Work instructions.
Return, exactly as written, the lines of the material from its top through the line with "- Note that", keeping pictures out.

++++++++++++++++++++

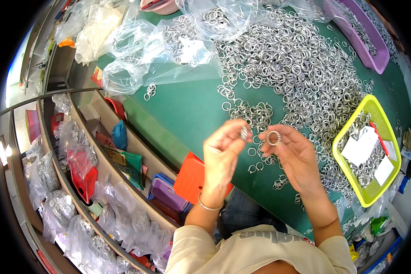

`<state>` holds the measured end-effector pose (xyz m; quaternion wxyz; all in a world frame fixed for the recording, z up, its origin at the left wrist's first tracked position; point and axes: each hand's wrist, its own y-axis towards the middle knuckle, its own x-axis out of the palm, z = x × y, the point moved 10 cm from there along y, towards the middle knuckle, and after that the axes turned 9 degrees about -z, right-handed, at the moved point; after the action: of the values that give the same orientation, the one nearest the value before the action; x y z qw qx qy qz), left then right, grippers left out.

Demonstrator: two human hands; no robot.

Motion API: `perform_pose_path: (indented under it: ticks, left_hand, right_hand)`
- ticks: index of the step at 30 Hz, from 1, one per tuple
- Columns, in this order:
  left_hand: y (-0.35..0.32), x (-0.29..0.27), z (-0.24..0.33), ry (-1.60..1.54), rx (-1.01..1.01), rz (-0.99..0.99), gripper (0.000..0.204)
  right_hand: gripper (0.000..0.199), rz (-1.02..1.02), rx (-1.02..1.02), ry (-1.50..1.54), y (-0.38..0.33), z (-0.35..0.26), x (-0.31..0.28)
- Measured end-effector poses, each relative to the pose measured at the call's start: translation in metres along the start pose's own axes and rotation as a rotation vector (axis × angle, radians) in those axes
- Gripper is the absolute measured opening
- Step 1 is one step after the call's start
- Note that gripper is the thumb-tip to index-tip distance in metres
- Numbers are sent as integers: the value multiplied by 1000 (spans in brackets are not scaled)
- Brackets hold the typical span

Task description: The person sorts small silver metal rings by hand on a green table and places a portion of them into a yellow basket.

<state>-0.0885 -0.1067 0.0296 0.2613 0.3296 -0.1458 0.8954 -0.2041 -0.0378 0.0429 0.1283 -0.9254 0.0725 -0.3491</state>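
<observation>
Rings of bright, thin silver metal, small hoops all alike, lie heaped in a broad tangled drift over the far half of the table, whose top is a smooth matte green. The left hand is raised above the near edge of the heap, its fingertips pinched on a small stack of such rings held edge-on. The right hand faces it close by, thumb and forefinger gripping a single ring turned flat to the camera. A plain metal bangle circles the left wrist. Right of the hands sits a lime basket of perforated plastic, holding more rings and white paper slips. A purple basket of the same latticed make lies beyond it. Crinkled clear bags sprawl at the table's far left. Below the table, curved shelves carry bulging clear sacks of metal parts.
</observation>
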Motion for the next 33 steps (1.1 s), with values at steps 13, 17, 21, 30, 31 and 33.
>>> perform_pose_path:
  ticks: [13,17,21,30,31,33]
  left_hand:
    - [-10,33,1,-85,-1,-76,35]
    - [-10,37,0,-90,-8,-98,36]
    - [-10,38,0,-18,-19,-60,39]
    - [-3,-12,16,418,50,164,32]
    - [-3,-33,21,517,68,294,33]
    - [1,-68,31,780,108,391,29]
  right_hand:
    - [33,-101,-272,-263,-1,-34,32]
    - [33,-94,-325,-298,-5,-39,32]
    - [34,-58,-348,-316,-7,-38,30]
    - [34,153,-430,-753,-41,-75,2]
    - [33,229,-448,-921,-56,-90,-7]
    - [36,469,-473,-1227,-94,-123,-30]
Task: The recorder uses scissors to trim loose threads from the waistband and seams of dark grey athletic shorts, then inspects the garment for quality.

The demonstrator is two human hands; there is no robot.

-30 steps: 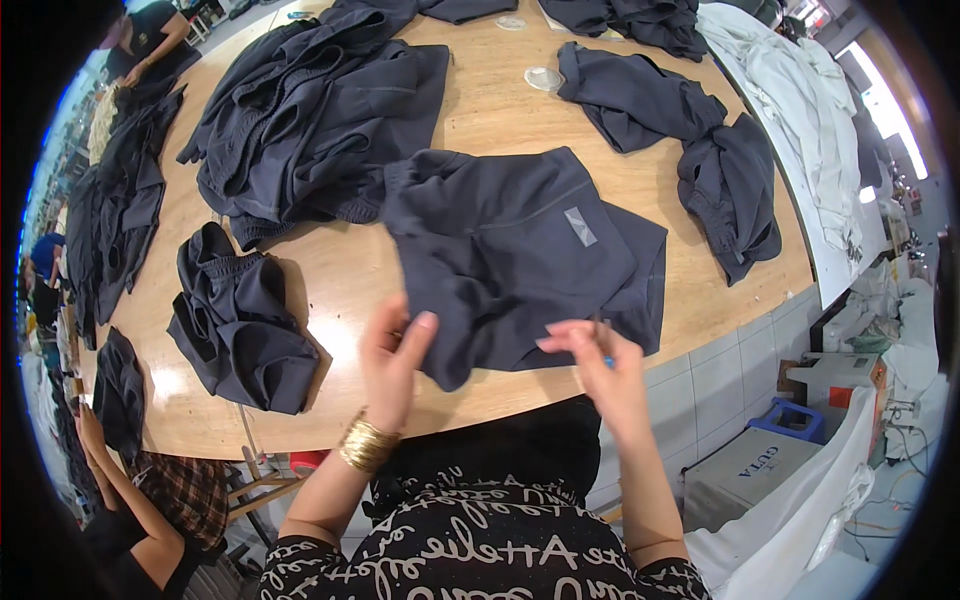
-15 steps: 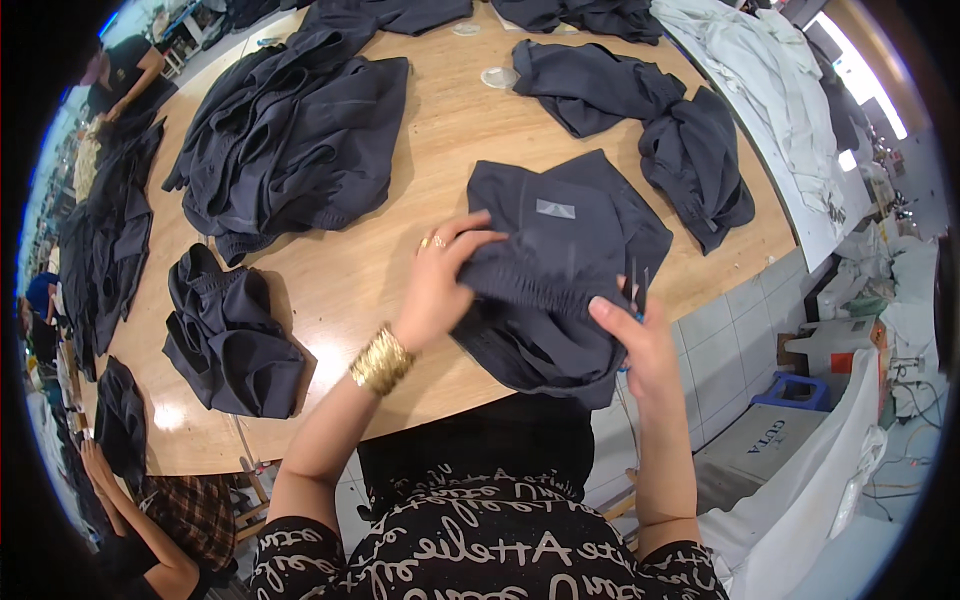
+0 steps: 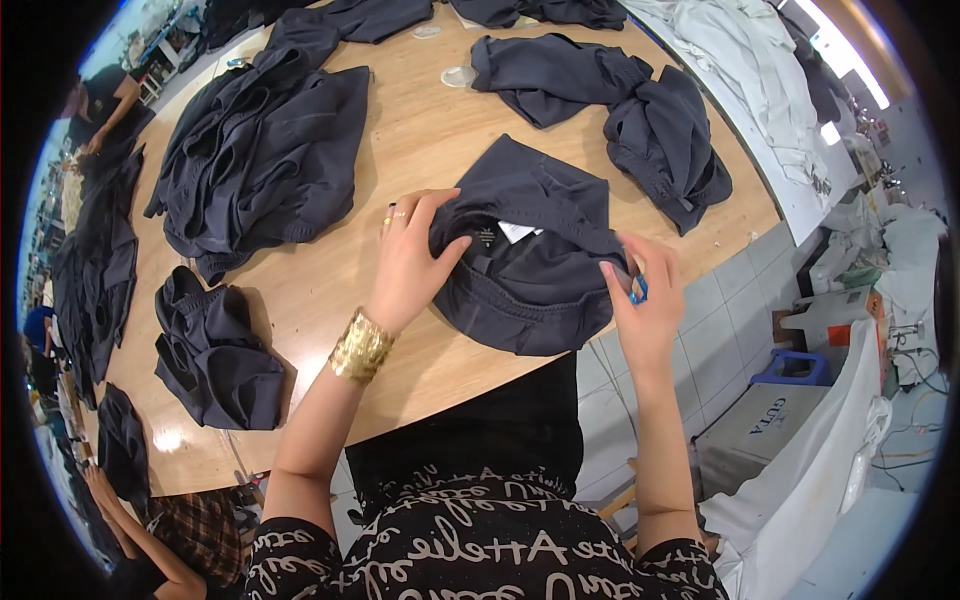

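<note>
Dark grey elastic-waist shorts [image 3: 530, 310] lie near the table's front edge, the waistband spread apart so the inside shows. My left hand [image 3: 412, 265], with rings and a wide gold bracelet [image 3: 361, 346], grips the band's left side between thumb and fingers. On the opposite side my right hand [image 3: 648, 305] pinches the band. A small blue-handled tool [image 3: 638, 290] sits in that hand too, probably thread snips, its blades hidden now. Inside the back of the waist a white label [image 3: 517, 232] shows, beside a small printed mark.
A large pile of dark garments [image 3: 265, 160] lies at the left, with a smaller bundle [image 3: 215, 350] nearer me. More dark garments [image 3: 665, 140] rest at the right. White cloth [image 3: 740, 90] covers a surface beyond the table [image 3: 400, 390]. Other people work along the left side.
The shorts' waistband has been opened out, exposing the inside and its label. My left hand moved to the band's left side; my right hand rose slightly. The snips' blades no longer show.
</note>
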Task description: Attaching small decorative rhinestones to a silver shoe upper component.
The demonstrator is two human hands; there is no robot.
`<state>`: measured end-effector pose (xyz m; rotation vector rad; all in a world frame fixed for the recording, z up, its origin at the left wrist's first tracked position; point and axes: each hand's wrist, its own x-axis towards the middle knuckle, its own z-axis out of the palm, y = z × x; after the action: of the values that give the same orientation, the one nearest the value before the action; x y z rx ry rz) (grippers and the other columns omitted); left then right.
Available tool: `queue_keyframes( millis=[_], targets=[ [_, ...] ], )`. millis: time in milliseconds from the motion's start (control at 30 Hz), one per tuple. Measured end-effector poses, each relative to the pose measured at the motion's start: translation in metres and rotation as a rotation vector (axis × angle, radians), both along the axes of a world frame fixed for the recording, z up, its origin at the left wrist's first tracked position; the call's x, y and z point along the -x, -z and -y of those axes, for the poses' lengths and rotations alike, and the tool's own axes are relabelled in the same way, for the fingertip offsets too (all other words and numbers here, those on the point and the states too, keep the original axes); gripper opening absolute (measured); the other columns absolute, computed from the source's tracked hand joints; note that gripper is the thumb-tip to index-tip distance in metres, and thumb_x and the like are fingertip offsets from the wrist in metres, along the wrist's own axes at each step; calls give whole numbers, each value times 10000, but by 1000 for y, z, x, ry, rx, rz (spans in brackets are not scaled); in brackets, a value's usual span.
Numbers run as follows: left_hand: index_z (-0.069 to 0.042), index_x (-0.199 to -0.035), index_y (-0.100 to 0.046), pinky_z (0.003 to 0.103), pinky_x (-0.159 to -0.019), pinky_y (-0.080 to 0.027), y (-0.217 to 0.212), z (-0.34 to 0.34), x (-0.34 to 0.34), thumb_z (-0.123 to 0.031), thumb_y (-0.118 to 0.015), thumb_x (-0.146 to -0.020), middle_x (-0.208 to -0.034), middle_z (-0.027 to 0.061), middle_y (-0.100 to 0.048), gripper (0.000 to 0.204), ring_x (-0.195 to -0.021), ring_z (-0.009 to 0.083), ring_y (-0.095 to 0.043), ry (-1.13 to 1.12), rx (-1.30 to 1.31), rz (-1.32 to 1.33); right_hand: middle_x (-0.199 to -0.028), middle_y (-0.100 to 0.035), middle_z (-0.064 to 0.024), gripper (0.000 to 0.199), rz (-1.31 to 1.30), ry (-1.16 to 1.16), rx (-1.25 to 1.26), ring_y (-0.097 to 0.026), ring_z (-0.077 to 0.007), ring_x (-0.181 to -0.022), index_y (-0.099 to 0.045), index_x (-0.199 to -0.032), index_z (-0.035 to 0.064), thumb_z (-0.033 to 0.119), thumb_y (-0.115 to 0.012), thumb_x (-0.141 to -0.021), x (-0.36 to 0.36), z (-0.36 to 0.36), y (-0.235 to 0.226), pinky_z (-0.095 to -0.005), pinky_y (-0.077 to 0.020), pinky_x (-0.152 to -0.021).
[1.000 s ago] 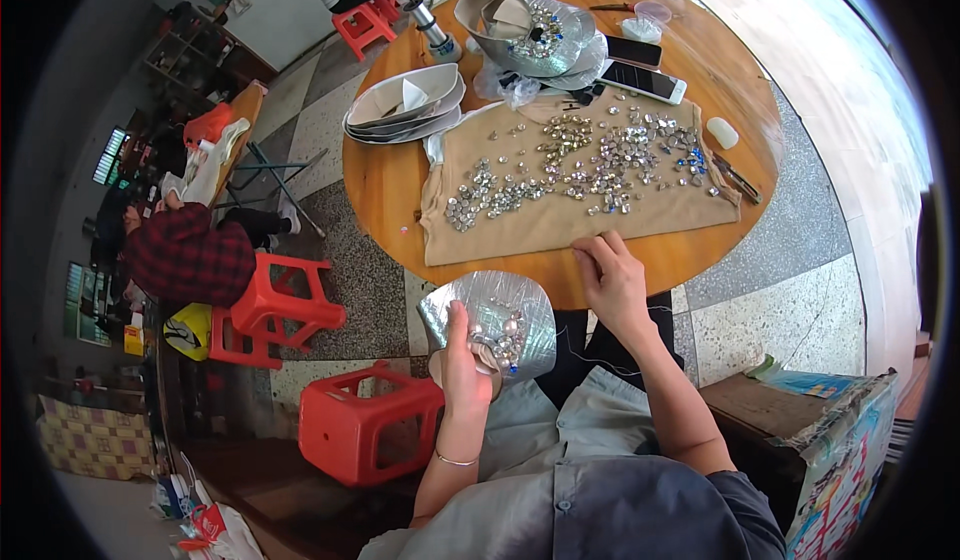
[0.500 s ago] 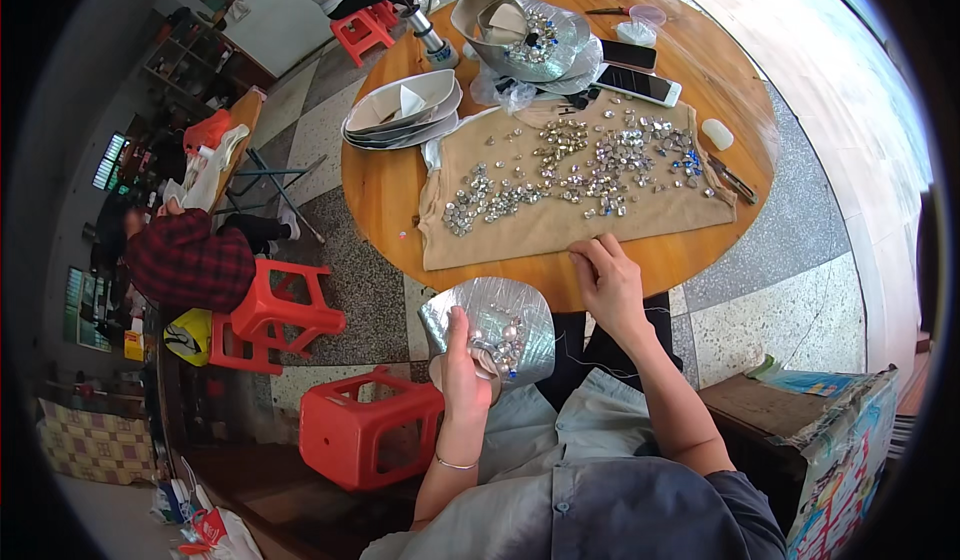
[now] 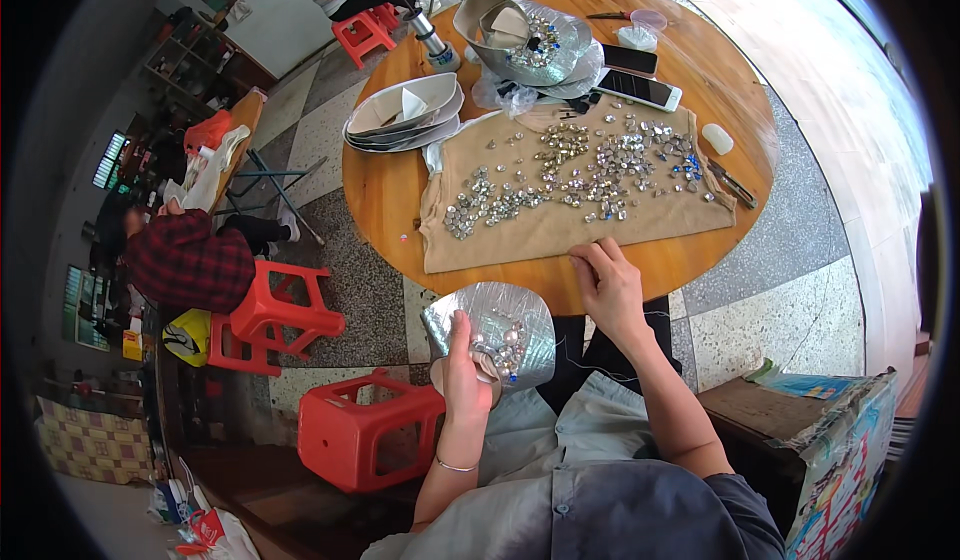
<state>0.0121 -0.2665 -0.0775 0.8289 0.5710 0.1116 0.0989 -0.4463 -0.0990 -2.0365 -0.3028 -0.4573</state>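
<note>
My left hand point(image 3: 466, 378) is closed around the lower left edge of a silver shoe upper point(image 3: 520, 310) with a beige lining, thumb on its shiny face. A cluster of pearls and clear and blue stones point(image 3: 508, 350) sits on that face. At the table's near edge, by the beige cloth point(image 3: 500, 250), my right hand point(image 3: 612, 285) is closed in a pinch; what its fingertips hold is too small to make out. A thin pale thread point(image 3: 600, 372) hangs loosely between the upper and my right forearm. Loose rhinestones and gold beads point(image 3: 565, 150) lie scattered over the cloth.
On the round wooden table point(image 3: 385, 205) are stacked silver uppers point(image 3: 400, 120), a beaded pile point(image 3: 560, 45), two phones point(image 3: 640, 88), snips point(image 3: 733, 182) and a white lump point(image 3: 717, 138). Red stools point(image 3: 345, 430) stand left, a carton point(image 3: 800, 420) right. Another person point(image 3: 190, 260) sits far left.
The silver upper has tilted very slightly in my left hand. My right hand keeps its place and its pinch at the table edge.
</note>
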Motion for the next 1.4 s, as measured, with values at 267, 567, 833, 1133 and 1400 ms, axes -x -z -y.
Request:
queue_keyframes(
  millis=[267,567,833,1133,1400],
  targets=[
    [-2,-1135,-513,350,-779,-521,3,-7,1,-321,-528,-906,-1048,102,-603,394,-907,204,-614,-4,0,-21,-730,-509,-80,65,-29,-33,-24,-533,-198,-587,-593,-879,31,28,-579,-816,2,1,-3,-289,-416,-528],
    [-49,-1054,-572,183,-488,-396,19,-23,0,-310,-533,-913,-877,-23,-588,299,-646,27,-531,45,-142,-131,-834,-544,50,76,-361,-163,-647,-489,-38,-734,-577,-943,63,94,-565,-875,-51,41,-51,-211,-422,-667],
    [-44,-1060,-583,167,-509,-383,40,-29,-29,-236,-556,-908,-894,-35,-584,247,-667,9,-514,109,-176,-135,-836,-537,35,172,-374,-82,-477,-507,-62,-772,-568,-1002,37,160,-561,-883,-157,63,-45,-222,-431,-698],
    [1,-1164,-518,282,-875,-420,55,-32,-41,-182,-553,-907,-1106,43,-553,317,-984,116,-520,82,-104,-137,-880,-604,-83,306,-86,56,51,-584,-177,-794,-553,-1016,7,251,-614,-842,-256,52,-29,-287,-463,-702],
    [2,-1152,-525,270,-848,-432,53,-35,-44,-174,-545,-910,-1089,38,-557,299,-960,107,-527,96,-123,-143,-891,-613,-118,499,-247,322,124,-596,-209,-792,-520,-1026,-8,360,-708,-747,-322,30,-25,-296,-466,-710]
  ],
)
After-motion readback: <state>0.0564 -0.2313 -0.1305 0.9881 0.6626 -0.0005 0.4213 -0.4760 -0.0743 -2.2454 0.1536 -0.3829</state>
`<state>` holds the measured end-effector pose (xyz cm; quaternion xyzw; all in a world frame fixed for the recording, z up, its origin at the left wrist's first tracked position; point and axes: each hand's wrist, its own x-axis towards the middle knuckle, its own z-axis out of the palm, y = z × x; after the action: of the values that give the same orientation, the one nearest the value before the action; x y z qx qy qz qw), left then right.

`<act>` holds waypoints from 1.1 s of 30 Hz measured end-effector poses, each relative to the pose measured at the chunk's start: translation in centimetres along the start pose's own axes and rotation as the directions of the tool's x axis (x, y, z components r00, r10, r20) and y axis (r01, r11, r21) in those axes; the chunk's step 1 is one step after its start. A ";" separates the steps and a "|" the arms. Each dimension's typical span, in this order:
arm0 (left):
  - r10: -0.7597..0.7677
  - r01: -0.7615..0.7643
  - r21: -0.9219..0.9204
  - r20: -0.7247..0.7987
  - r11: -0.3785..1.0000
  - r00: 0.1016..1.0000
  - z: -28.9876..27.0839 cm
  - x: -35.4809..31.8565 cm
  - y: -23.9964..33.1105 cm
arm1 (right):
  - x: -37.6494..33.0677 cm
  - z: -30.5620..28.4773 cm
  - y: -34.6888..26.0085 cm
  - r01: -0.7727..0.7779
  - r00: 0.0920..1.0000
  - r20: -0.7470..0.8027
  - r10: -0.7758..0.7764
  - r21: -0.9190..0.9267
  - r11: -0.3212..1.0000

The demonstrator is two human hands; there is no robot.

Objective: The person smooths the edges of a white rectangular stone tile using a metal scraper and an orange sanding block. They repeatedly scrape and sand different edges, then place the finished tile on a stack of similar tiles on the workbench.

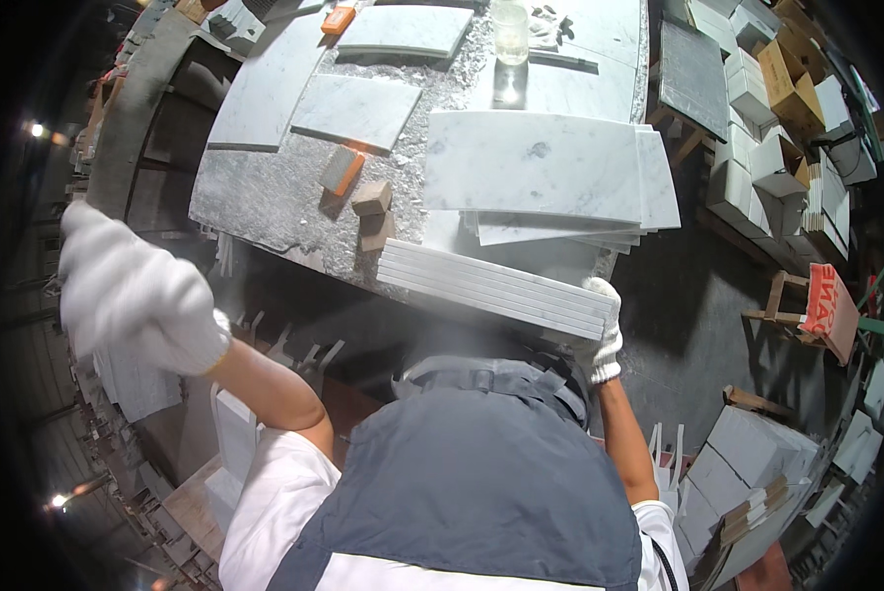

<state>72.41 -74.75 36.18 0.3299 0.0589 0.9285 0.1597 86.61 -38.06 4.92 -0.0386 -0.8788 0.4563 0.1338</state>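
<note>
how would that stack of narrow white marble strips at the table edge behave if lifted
The strips look stiff and probably heavy, being cut stone. Thin and long, they could snap. Loosely stacked, they might slide apart; the gloved right hand steadies one end.

A stone-cutting workshop: white marble slabs lie stacked on a dust-covered round worktable, with sanding blocks near them. Cardboard boxes and white stone blocks crowd the dark floor at right, beside wooden stands.
</note>
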 end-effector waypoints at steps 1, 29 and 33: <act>-0.126 0.149 -0.165 0.143 0.975 0.982 0.4 1.4 -1.1 | -0.1 -0.1 -0.1 -0.036 0.999 0.018 0.034 0.123 0.992; 0.485 0.283 -0.956 0.285 0.080 0.826 -3.0 0.5 -6.1 | -0.5 0.7 2.1 0.124 0.990 -0.055 -0.130 -0.103 0.987; 0.077 -0.182 -0.377 -0.277 0.908 0.958 3.2 0.5 -6.8 | -0.7 0.8 2.0 -0.047 0.997 -0.050 0.053 0.117 0.992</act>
<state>75.84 -68.18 37.50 0.1709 -0.1331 0.9643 0.1522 86.94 -37.68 2.72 -0.0650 -0.8459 0.5084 0.1474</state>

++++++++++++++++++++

Expected answer.
`<state>` holds the measured end-effector pose (xyz m; quaternion wxyz; all in a world frame fixed for the recording, z up, its origin at the left wrist's first tracked position; point and axes: each hand's wrist, its own y-axis towards the middle knuckle, its own x-axis out of the palm, z = x × y, the point moved 10 cm from there along y, towards the middle knuckle, and after that the axes turned 9 degrees about -z, right-handed, at the moved point; after the action: of the values that give the same orientation, the one nearest the value before the action; x y z qw qx qy qz), left then right, grippers left out.

Demonstrator: two human hands; no robot.

Motion API: `perform_pose_path: (indented under it: ticks, left_hand, right_hand)`
- ticks: index of the step at 30 Hz, from 1, one per tuple
- Columns, in this order:
  left_hand: y (-0.35..0.32), x (-0.29..0.27), z (-0.24..0.33), ry (-1.60..1.54), rx (-1.01..1.01), rz (-0.99..0.99), gripper (0.000..0.204)
  right_hand: gripper (0.000..0.199), rz (-1.02..1.02), rx (-1.02..1.02), ry (-1.50..1.54), y (-0.38..0.33), z (-0.35..0.26), x (-0.31..0.28)
- Measured end-effector poses, each relative to the pose measured at the call's start: translation in metres along the start pose's own axes and rotation as a rotation vector (axis × angle, radians) in those axes
- Gripper is the absolute measured opening
- Step 1 is one step after the call's start
- Note that gripper is the thumb-tip to index-tip distance in metres

What was asked now has a complete answer.